Union urges victims of bullying to skip classes
Suicides and suicide threats from bullied students hit the headlines last year when a record 98,175 students dropped out of high school.
As dissatisfaction mounts with the education system, the Japan Teacher's Union (JTU) has declared "the right of the child to be absent from school", at its annual conference.
Truants and parents severely criticised teachers during the four-day meeting. It was claimed that the violation of students' human rights by teachers was one of the major causes of bullying.
A union spokesman said it may be true that teachers encourage bullying and cases would be investigated. Many parents at the conference spoke out against teachers who actively encouraged the baiting of 'weak' or 'unusual' pupils.
In Japan there is the saying 'that the nail that sticks up will be hammered down'.
The JTU decided to put out a non-legal statement that children have a right to skip school to prevent further suicides and misery amongst victims of bullying who fell compelled to attend school.
"Japanese law guarantees the right of the children to go to school to study, and stipulates the obligation of the parents to send children to school, " said Mr Susumu Hida director of JTU's International Department.
"The right of the child to be absent from school mentioned by the Japan Teachers' Union does not mean a right in legal terms, as elementary and lower secondary education is compulsory."
Mr Hida added that it is important for the teacher to allow those children, who are hurt mentally, if not physically, to stop attending classes. The union blamed the tendency to "assess children only on the basis of deviation value in the context of highly competitive entrance exam race".
Those children, who are placed outside of the scale of deviation value, the JTU argues, are not recognised both in the school and society, and they often fall a victim to bullying and the refusal to go to school.
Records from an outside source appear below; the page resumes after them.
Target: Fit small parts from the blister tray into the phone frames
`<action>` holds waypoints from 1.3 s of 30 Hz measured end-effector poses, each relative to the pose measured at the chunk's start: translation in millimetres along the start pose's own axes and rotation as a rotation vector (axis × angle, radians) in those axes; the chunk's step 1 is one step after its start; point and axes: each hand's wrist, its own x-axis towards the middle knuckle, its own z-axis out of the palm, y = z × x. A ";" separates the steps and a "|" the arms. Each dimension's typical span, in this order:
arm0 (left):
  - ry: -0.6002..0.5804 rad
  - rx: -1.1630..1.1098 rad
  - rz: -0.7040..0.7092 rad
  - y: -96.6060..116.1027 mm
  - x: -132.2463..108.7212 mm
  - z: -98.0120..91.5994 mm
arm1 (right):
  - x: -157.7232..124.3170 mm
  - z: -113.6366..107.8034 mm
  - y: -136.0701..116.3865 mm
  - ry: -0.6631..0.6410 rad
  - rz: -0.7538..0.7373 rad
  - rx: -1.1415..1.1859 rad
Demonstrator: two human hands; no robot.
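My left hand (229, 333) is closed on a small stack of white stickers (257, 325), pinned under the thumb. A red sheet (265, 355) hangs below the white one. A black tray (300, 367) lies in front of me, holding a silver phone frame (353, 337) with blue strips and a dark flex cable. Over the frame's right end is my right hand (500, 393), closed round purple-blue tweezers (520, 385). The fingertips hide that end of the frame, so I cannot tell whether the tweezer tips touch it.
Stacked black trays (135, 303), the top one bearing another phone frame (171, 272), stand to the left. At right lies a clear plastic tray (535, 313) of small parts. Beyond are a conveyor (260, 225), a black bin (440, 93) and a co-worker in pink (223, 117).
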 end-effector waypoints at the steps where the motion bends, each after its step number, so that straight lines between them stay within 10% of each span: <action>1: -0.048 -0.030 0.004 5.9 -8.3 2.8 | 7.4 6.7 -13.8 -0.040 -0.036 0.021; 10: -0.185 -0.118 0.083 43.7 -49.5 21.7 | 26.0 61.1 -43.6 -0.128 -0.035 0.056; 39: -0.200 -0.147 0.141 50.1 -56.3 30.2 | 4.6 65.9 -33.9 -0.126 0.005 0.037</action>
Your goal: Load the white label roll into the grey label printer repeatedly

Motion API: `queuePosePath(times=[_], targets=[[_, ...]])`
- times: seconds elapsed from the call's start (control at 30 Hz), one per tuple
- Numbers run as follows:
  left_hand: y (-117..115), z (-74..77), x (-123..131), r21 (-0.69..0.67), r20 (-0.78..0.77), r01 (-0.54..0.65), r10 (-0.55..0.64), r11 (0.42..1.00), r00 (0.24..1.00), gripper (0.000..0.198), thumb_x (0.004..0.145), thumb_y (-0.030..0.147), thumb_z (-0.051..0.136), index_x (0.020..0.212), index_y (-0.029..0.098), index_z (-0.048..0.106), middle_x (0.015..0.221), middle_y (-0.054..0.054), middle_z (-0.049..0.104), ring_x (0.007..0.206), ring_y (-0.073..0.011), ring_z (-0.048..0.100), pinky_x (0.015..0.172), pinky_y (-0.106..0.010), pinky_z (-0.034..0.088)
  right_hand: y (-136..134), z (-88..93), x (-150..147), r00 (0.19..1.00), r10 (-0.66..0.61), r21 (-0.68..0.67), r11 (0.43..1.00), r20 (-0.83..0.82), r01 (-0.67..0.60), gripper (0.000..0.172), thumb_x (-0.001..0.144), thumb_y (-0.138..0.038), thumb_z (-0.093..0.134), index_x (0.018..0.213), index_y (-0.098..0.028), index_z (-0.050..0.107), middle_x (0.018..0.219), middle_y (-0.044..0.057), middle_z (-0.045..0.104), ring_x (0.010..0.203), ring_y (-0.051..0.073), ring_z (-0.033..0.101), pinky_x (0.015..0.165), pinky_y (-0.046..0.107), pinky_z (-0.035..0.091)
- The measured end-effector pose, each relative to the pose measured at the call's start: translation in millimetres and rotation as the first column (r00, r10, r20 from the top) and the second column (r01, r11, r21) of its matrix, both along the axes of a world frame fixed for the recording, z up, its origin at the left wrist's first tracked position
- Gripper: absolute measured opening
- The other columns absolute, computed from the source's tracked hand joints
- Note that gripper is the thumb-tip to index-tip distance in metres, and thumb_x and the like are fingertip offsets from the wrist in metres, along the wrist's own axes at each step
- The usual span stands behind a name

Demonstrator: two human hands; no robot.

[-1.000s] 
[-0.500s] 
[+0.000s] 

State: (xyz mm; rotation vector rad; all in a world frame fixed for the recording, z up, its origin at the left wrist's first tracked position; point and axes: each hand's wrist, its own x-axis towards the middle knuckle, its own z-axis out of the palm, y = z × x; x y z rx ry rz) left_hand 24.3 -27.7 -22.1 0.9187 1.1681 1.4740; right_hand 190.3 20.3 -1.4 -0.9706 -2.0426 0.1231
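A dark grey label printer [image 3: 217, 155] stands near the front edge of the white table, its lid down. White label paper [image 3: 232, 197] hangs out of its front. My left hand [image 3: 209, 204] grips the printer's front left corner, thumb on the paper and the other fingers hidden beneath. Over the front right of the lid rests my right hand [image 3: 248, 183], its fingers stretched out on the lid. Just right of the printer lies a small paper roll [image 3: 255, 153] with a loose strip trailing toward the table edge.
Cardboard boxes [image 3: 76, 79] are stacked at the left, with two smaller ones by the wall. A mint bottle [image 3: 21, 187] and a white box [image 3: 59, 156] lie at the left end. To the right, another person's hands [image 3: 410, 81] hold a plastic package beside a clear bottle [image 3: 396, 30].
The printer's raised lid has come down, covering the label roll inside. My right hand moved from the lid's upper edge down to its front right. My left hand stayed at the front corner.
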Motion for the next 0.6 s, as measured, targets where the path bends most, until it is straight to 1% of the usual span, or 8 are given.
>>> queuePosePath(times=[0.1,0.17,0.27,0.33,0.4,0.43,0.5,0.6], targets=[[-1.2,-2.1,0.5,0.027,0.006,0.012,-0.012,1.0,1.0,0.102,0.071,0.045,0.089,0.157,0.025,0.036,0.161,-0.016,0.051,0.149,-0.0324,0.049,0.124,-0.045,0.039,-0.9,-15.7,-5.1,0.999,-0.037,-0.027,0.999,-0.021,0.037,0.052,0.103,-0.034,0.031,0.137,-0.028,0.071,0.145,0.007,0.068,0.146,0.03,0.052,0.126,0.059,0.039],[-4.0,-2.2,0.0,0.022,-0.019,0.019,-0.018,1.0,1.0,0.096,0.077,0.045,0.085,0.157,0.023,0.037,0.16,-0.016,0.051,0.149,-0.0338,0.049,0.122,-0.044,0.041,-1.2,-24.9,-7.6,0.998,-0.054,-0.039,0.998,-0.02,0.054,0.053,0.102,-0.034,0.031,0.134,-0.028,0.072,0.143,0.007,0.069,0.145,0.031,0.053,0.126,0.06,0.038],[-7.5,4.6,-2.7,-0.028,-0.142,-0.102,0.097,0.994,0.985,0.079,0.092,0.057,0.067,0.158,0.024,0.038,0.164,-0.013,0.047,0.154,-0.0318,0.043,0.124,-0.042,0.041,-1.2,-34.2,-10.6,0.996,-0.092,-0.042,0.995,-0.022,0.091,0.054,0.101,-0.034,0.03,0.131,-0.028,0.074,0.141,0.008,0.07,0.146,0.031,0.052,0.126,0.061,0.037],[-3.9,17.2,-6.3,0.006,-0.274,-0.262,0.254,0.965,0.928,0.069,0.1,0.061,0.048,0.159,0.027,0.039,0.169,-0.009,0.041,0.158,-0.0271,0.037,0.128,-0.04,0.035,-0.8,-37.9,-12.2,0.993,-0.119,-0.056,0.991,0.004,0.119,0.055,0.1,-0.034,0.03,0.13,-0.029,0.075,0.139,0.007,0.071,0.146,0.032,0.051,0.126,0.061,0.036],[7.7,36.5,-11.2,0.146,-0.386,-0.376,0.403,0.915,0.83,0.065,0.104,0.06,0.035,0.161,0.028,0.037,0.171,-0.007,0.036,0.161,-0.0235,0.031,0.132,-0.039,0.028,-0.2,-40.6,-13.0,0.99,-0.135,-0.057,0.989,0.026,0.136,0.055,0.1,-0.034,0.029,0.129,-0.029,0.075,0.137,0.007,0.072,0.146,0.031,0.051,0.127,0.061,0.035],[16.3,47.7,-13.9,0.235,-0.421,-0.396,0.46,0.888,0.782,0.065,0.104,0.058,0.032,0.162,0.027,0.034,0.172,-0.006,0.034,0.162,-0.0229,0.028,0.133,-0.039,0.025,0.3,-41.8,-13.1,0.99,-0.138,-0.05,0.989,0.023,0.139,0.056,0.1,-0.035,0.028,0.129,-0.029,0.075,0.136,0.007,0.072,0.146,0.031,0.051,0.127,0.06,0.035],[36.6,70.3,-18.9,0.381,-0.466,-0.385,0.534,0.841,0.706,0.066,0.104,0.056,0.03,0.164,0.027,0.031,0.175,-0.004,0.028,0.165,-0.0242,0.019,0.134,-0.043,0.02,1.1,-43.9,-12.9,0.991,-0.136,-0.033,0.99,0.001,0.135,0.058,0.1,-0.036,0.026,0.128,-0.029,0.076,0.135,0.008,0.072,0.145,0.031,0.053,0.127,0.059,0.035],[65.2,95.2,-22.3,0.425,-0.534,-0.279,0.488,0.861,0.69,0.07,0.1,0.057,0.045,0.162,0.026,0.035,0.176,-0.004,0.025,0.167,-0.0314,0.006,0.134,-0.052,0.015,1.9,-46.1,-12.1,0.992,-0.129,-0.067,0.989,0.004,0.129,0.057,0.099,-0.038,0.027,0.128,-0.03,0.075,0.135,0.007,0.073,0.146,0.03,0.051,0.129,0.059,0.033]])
As the competition for places in good colleges intensifies so do incidents of bullying and their severity. One case of bullying in 1994 that led to 13-year-old boy Kiyoteru Okochi taking his life 1994 sparked a national outrage against 'ijime' (bullying). A suicide letter, left by this pupil of a school in central Japan, detailed the systematic torture at the hands of four of his classmates.
His death also preceded a spate of suicides and suicide threats from other victims of bullying.